Data Science is Software

Developer #lifehacks for the Jupyter Data Scientist

Section 2: This is my house

Environment reproducibility for Python


In [ ]:
from __future__ import print_function

import os
import sys

PROJ_ROOT = os.path.join(os.pardir, os.pardir)

# add local python functions
sys.path.append(os.path.join(PROJ_ROOT, "src"))

2.1 The watermark extension

Tell everyone when your notebook was run, and with which packages. This is especially useful for nbview, blog posts, and other media where you are not sharing the notebook as executable code.


In [ ]:
# install the watermark extension
!pip install watermark

# once it is installed, you'll just need this in future notebooks:
%load_ext watermark

In [ ]:
%watermark -a "Peter Bull" -d -t -v -p numpy,pandas -g

2.2 Laying the foundation

Continuum's conda tool provides a way to create isolated environments. In fact, you've already seen this at work if you followed the pydata setup instructions to setup your machine for this tutorial. The conda env functionality let's you created an isolated environment on your machine for

  • Start from "scratch" on each project
  • Choose Python 2 or 3 as appropriate

To create an empty environment:

  • conda create -n <name> python=3

Note: python=2 will create a Python 2 environment; python=3 will create a Python 3 environment.

To work in a particular virtual environment:

  • source activate <name>

To leave a virtual environment:

  • source deactivate

Note: on Windows, the commands are just activate and deactivate, no need to type source.

There are other Python tools for environment isolation, but none of them are perfect.
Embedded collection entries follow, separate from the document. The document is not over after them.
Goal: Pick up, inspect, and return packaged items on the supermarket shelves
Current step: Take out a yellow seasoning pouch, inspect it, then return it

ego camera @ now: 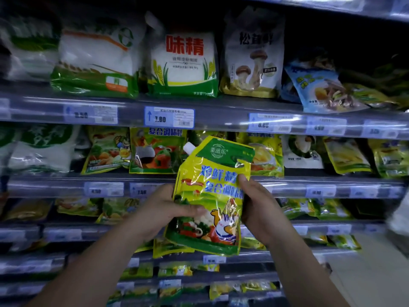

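Note:
A yellow and green seasoning pouch (212, 191) with a white spout at its top left corner and a cartoon chicken on its front is held upright, tilted slightly right, in front of the shelves. My left hand (170, 207) grips its lower left edge, thumb across the front. On the pouch's right edge sits my right hand (256, 204), fingers wrapped behind and thumb on the front. The printed front faces me.
Several shelf tiers (132, 114) with price tags run across the view. White and green bags (181, 65) and a mushroom pouch (252, 56) stand on the upper tier. Yellow seasoning packets (155, 151) fill the tiers behind and below the hands. Floor shows at lower right.

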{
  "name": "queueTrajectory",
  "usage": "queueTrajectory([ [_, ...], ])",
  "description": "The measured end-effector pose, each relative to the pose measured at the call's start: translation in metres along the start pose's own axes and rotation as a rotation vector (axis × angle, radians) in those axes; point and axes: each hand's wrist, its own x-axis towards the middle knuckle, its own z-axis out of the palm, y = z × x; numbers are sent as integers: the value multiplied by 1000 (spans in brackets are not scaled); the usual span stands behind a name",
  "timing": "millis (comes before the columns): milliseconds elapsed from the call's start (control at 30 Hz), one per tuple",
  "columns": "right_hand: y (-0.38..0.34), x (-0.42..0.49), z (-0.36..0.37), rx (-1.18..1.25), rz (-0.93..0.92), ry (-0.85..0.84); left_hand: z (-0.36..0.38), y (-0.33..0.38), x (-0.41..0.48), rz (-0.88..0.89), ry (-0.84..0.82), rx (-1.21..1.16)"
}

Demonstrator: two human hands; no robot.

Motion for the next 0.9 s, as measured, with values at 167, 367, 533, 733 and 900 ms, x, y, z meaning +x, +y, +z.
queueTrajectory([
  [167,13,-6,11,-33,-32,6,-23,3,-4,103,175,-71],
  [367,16,-9,30,1,-148,51,-31,8,-9,274,223,-1],
  [533,15,-8,34,-176,-342,260,-27,2,-11,249,239,-143],
  [733,6,-11,30,-168,-314,172,-34,-2,-10,196,258,-245],
  [900,8,-12,30,-300,-415,240,-29,-5,-13,222,248,-191],
])
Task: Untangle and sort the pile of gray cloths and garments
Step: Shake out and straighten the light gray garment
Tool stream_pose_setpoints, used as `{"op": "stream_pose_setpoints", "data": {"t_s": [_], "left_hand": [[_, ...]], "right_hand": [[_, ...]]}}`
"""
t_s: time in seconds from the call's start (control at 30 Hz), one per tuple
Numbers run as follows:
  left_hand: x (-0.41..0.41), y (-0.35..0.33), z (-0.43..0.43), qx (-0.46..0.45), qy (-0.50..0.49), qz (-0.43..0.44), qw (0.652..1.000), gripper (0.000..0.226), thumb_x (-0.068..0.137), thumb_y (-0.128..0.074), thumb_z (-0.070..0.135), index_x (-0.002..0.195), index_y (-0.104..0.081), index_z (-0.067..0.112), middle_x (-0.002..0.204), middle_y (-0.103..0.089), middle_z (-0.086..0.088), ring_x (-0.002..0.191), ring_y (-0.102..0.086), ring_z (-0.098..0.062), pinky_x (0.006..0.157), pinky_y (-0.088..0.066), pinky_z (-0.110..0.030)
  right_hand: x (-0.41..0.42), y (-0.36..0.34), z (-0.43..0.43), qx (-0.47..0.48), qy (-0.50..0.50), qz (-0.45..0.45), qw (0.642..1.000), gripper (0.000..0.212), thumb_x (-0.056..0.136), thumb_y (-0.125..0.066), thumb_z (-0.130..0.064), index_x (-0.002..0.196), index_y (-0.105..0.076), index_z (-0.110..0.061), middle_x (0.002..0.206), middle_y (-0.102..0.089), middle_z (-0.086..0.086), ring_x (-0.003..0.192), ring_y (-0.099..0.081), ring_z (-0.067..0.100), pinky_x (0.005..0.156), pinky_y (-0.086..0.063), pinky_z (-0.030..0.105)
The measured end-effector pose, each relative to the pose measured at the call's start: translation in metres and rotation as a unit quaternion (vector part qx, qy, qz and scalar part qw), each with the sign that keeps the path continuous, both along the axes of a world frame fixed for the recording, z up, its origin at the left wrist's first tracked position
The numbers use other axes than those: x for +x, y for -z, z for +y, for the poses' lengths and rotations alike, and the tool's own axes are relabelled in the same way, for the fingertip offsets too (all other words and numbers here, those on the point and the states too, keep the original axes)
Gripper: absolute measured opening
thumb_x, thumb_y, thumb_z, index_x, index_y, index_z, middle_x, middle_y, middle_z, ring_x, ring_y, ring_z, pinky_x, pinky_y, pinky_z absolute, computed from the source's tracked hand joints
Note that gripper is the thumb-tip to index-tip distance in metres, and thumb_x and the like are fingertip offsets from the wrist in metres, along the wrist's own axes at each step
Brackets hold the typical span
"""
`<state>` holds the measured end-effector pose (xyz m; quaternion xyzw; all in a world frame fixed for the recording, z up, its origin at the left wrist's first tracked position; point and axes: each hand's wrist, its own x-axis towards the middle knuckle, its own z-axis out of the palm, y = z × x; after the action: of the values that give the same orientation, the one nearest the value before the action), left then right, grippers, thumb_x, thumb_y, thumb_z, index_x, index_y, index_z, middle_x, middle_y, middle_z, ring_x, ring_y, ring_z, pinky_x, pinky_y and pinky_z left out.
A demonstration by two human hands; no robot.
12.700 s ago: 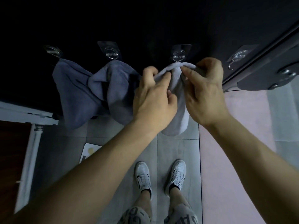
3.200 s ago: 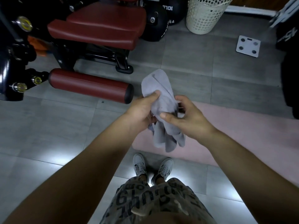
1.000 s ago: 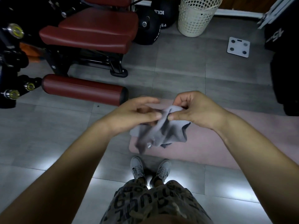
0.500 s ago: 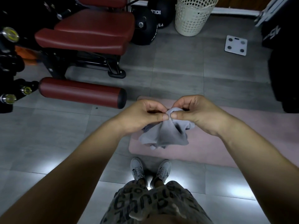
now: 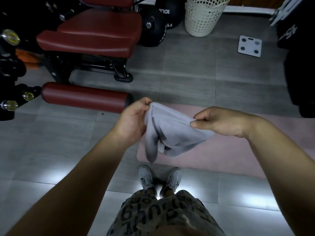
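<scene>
While cloth [image 5: 172, 132] hangs mid-air over pink mat [image 5: 238, 150], left hand [image 5: 134, 120] and right hand [image 5: 219, 121] pinch top edge, spread apart. Risk: thin pinch slips, cloth drops, bunches up.

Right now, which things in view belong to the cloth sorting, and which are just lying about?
In the job: gray cloth; left hand, pinching its upper corner; right hand, pinching the opposite edge.

Lying about: white basket, bathroom scale, red bench, red roller pad, pink mat.
</scene>
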<state>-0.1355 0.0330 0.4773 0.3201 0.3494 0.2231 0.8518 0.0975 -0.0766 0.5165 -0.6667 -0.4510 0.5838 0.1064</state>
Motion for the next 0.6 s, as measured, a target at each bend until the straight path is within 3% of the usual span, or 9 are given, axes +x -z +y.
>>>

If you're interested in the other options, virtualenv and pyenv both provide environment isolation. There are sometimes compatibility issues between the Anaconda Python distribution and these packages, so if you've got Anaconda on your machine you can use conda env to create and manage environments.


#lifehack: create a new environment for every project you work on

#lifehack: if you use anaconda to manage packages using mkvirtualenv --system-site-packages <name> means you don't have to recompile large packages


2.3 The pip requirements.txt file

It's a convention in the Python ecosystem to track a project's dependencies in a file called requirements.txt. We recommend using this file to keep track of your MRE, "Minimum reproducible environment".

Conda


#lifehack: never again run pip install <package>. Instead, update requirements.txt and run pip install -r requirements.txt

#lifehack: for data science projects, favor package>=0.0.0 rather than package==0.0.0. This works well with the --system-site-packages flag so you don't have many versions of large packages with complex dependencies sitting around (e.g., numpy, scipy, pandas)



In [ ]:
# what does requirements.txt look like?
print(open(os.path.join(PROJ_ROOT, 'requirements.txt')).read())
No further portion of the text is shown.